Quoi qu’il en soit, il me plaît d’ores et déjà de dire que la Conférence nationale de février 1990 n’est pas un accident de l’histoire. Elle n’est pas un événement conjoncturel que le temps et les hommes peuvent effacer. En raison de sa charge symbolique, de ses acquis, de ses incidences elle ne mérite pas l’oubli, l’indifférence et parfois le combat que lui livre notre génération.

La conférence nationale est un repère fondamental qui a vocation à traverser le temps comme le sont encore aujourd’hui, plus de deux siècles après, la Convention de Philadelphie de 1787 pour les Etats Unis et les Etats généraux de 1789 pour la France. Février 1990 ne fut pas que la Conférence des Béninois. Notre Conférence est vite devenue, bien malgré elle, le phare qui a éclairé, avec des fortunes diverses, une Afrique en pleine tempête dictatoriale.

C’est pour cette raison qu’à l’ouverture de nos travaux, je voudrais en appeler à un sursaut autour de ces assises fondatrices de la démocratie. J’invite notre peuple à ne pas laisser mourir un organe vital de son organisme, une partie intime de lui-même. A l’Etat, incombe la responsabilité de préserver la mémoire de la conférence, d’assurer la transmission de cet héritage aux générations futures qui ne doivent ni ignorer sa portée ni fragiliser ses acquis.

Incombe toujours à l’Etat de réhabiliter la Conférence nationale en faisant du PLM Alédjo la cité de la démocratie qui rappellera, aujourd’hui, demain et pour toujours, ce qu’un peuple au fond du désespoir a été capable de réaliser.

Mesdames et Messieurs,
Chers collègues,

L’œuvre humaine est précaire et la conquête de la démocratie une quête continue. Avant de quitter ce pupitre, je voudrais partager avec vous la principale leçon que j’ai modestement tirée des trois dernières décennies.

En 30 ans, le Bénin a cru en son modèle et nous avions la certitude, moi y compris, que nous avons enfin réussi à ériger des institutions capables de résister à toutes les intempéries, aux chocs et électrochocs de la vie politique.
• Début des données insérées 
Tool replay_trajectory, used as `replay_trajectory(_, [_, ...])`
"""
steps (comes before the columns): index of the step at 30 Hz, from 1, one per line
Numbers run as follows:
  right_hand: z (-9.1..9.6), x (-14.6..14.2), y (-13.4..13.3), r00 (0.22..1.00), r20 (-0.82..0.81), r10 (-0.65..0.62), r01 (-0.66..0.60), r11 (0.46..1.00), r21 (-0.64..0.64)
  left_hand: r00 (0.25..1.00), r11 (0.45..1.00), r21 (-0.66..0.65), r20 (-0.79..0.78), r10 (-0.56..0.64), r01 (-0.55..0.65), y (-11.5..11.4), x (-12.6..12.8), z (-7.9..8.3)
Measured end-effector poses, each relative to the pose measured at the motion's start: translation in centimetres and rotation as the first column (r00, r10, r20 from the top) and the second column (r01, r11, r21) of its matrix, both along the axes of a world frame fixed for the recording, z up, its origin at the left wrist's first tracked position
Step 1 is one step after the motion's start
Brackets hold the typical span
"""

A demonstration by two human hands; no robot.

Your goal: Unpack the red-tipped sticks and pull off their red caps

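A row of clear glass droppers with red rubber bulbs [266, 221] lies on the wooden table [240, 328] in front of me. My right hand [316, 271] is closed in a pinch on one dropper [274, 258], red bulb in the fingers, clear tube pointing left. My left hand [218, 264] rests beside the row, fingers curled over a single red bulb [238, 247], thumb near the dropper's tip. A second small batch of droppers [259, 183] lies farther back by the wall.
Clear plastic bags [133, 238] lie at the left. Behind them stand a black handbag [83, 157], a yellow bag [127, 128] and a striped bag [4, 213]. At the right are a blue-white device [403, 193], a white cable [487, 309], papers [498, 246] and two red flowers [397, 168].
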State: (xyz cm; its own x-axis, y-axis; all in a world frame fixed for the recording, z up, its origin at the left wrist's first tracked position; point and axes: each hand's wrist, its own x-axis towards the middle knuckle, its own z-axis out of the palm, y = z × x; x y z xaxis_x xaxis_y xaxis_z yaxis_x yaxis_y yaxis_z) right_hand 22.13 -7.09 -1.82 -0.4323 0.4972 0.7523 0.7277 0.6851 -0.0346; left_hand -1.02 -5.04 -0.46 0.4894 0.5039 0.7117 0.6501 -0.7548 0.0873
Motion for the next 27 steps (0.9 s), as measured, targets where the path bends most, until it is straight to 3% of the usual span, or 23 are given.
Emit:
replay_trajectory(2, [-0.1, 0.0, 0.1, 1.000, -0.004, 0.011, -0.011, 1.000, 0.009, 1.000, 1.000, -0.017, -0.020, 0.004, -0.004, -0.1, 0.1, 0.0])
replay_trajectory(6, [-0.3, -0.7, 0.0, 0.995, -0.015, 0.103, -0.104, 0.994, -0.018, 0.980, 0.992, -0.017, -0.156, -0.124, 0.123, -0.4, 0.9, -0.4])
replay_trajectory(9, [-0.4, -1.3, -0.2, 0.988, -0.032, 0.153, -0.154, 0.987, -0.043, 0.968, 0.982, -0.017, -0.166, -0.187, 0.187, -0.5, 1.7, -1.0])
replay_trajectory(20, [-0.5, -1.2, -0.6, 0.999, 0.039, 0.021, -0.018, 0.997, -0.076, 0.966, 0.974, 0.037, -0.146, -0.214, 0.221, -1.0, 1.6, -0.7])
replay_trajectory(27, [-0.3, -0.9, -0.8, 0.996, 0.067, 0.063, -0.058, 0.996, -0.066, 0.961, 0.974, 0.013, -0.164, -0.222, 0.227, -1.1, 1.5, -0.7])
Nous n’avions pas si tort, car notre pays a beaucoup investi dans la démocratie.

En 30 ans, nous avons adopté une Constitution, doté le pays des lois essentielles, nous avons conçu les institutions et mis en place progressivement un système électoral consensuel qui nous a donné 4 Présidents de la République, 3 grandes alternances, 7 législatures, 3 élections municipales et Communales, tout ça sans contestation préjudiciable à la stabilité du pays, à la paix et à l’unité nationale.

En revanche, ce que nous avons manqué de faire ces 30 dernières années, c’est d’investir dans la formation, dans l’éducation, dans le civisme des hommes et des femmes appelés à prendre en charge cette démocratie.

En 30 ans nous ne nous sommes pas suffisamment préoccupés des valeurs devant gouverner les citoyens appelés à appliquer ces lois et à animer ces institutions démocratiques. C’est à mon avis, ce que nous n’avons pas réussi à faire et qui expose notre démocratie aux turbulences. Former et préparer les gouvernants de demain reste donc le principal défi des années à venir.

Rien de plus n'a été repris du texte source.